O art. 114 da Constituição Federal passou a ter a seguinte redação após a aprovação da Emenda Constitucional nº. 45, assim a chamada Reforma do Judiciário:
Art. 114. Compete à Justiça do Trabalho processar e julgar: (Redação dada pela Emenda Constitucional nº. 45, de 2004)
I as ações oriundas da relação de trabalho, abrangidos os entes de direito público externo e da administração pública direta e indireta da União, dos Estados, do Distrito Federal e dos Municípios; (Incluído pela Emenda Constitucional nº. 45, de 2004)
II as ações que envolvam exercício do direito de greve; (Incluído pela Emenda Constitucional nº. 45, de 2004)
III as ações sobre representação sindical, entre sindicatos, entre sindicatos e trabalhadores, e entre sindicatos e empregadores; (Incluído pela Emenda Constitucional nº. 45, de 2004)
IV os mandados de segurança, habeas corpus e habeas data , quando o ato questionado envolver matéria sujeita à sua jurisdição; (Incluído pela Emenda Constitucional nº. 45, de 2004)
V os conflitos de competência entre órgãos com jurisdição trabalhista, ressalvado o disposto no art. 102, I, o; (Incluído pela Emenda Constitucional nº. 45, de 2004)
VI as ações de indenização por dano moral ou patrimonial, decorrentes da relação de trabalho; (Incluído pela Emenda Constitucional nº. 45, de 2004)
VII as ações relativas às penalidades administrativas impostas aos empregadores pelos órgãos de fiscalização das relações de trabalho; (Incluído pela Emenda Constitucional nº. 45, de 2004)

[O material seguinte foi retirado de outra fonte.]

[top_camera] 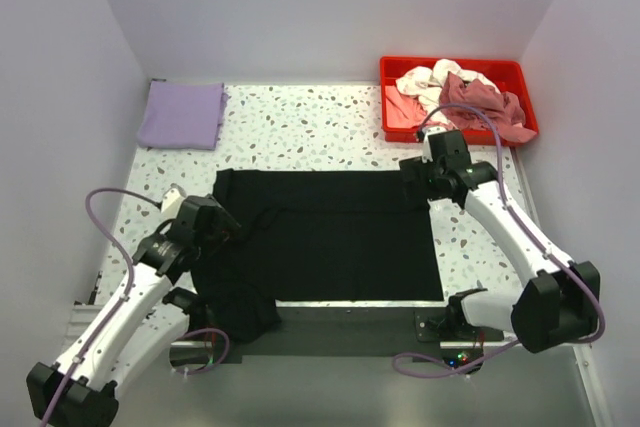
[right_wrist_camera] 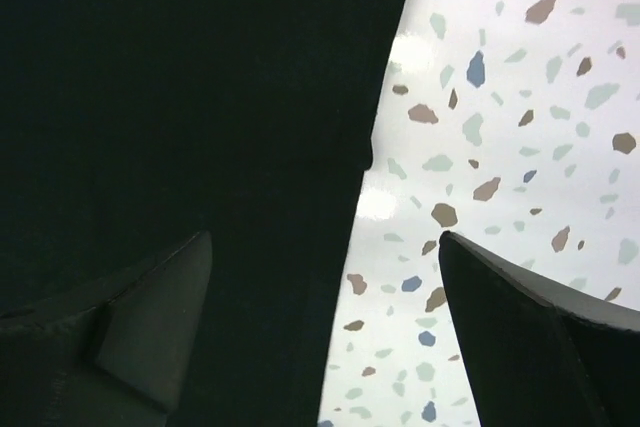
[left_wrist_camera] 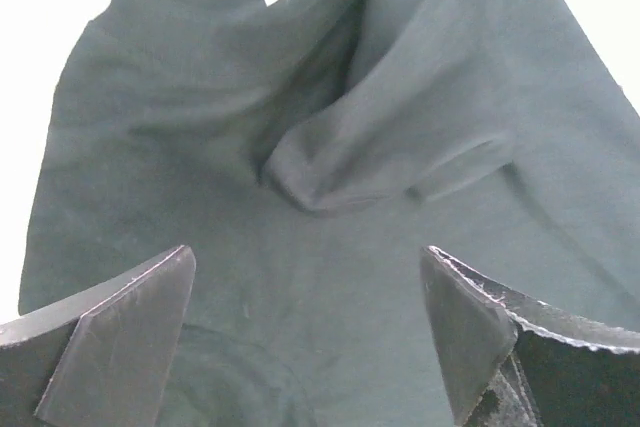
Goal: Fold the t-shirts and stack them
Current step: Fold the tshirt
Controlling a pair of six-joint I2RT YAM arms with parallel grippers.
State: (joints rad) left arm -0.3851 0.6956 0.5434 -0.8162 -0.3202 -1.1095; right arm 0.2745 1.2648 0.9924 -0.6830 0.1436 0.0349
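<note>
A large black t-shirt (top_camera: pixel 330 237) lies spread on the table's middle, its left side bunched and hanging over the near edge. My left gripper (top_camera: pixel 222 225) is open over its rumpled left part; the left wrist view shows folded cloth (left_wrist_camera: pixel 380 147) between wide fingers (left_wrist_camera: pixel 130 337). My right gripper (top_camera: pixel 415 179) is open above the shirt's far right corner, straddling its edge (right_wrist_camera: pixel 370 157) in the right wrist view. A folded lavender shirt (top_camera: pixel 182 115) lies at the far left. Pale pink, white (top_camera: pixel 428 80) and dusty-rose (top_camera: pixel 480 102) shirts lie crumpled in the tray.
A red plastic tray (top_camera: pixel 395 127) stands at the far right corner. White walls close in the left, back and right sides. Speckled tabletop (top_camera: pixel 310 127) shows between the lavender shirt and the tray. Purple cables loop beside both arms.
</note>
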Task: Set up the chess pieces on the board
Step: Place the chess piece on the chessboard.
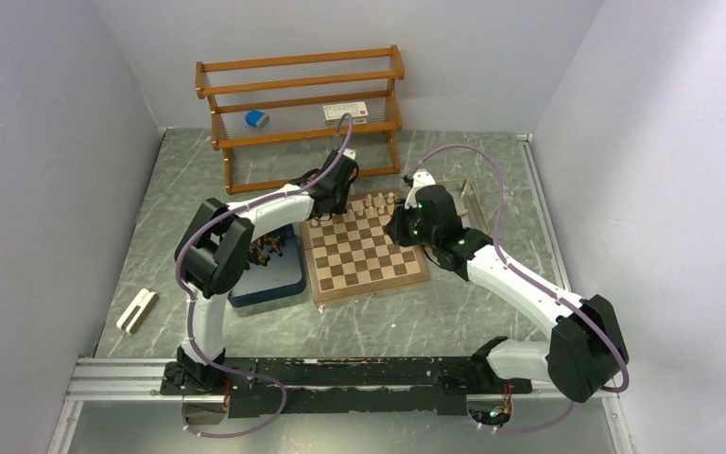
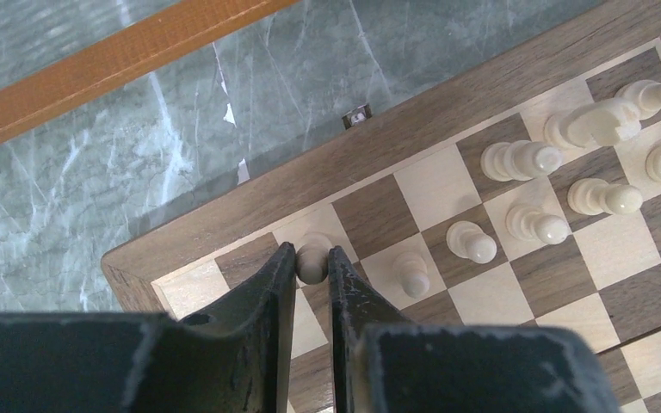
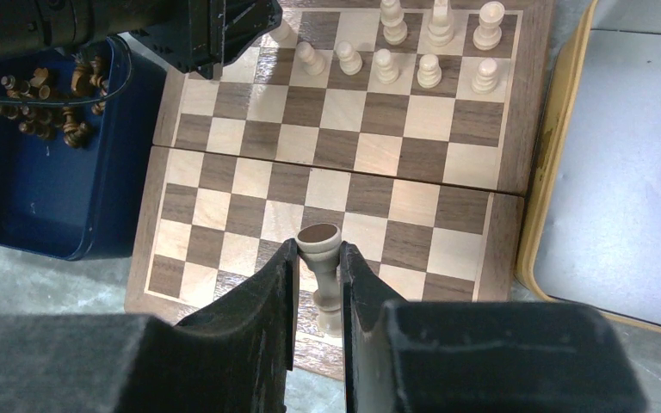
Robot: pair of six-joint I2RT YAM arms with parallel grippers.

VIII a execução, de ofício, das contribuições sociais previstas no art. 195, I, a , e II, e seus acréscimos legais, decorrentes das sentenças que proferir; (Incluído pela Emenda Constitucional nº. 45, de 2004)
IX outras controvérsias decorrentes da relação de trabalho, na forma da lei. (Incluído pela Emenda Constitucional nº. 45, de 2004)
§ 2º Recusando-se qualquer das partes à negociação coletiva ou à arbitragem, é facultado às mesmas, de comum acordo, ajuizar dissídio coletivo de natureza econômica, podendo a Justiça do Trabalho decidir o conflito, respeitadas as disposições mínimas legais de proteção ao trabalho, bem como as convencionadas anteriormente. (Redação dada pela Emenda Constitucional nº. 45, de 2004)
§ 3º Em caso de greve em atividade essencial, com possibilidade de lesão do interesse público, o Ministério Público do Trabalho poderá ajuizar dissídio coletivo, competindo à Justiça do Trabalho decidir o conflito. (Redação dada pela Emenda Constitucional nº. 45, de 2004)
O inciso I, do art. 114, foi objeto da Medica Cautelar em Ação Direta de Inconstitucionalidade nº. 3.395-6, promovida pela Associação dos Juízes Federais do Brasil, que logrou liminar, e desta forma as ações trabalhistas do serviço público estadual e municipal continuam na competência da Justiça Estadual.
A ADIN e a liminar deferida só atingiram os dissídios individuais dos estatutários e não as questões referente à greve que trata no inciso II. que não foi objeto de análise pelo STF.
Desta forma, as ações que envolvam exercício do direito de greve, mesmos os do serviço público, são de competência da Justiça do Trabalho.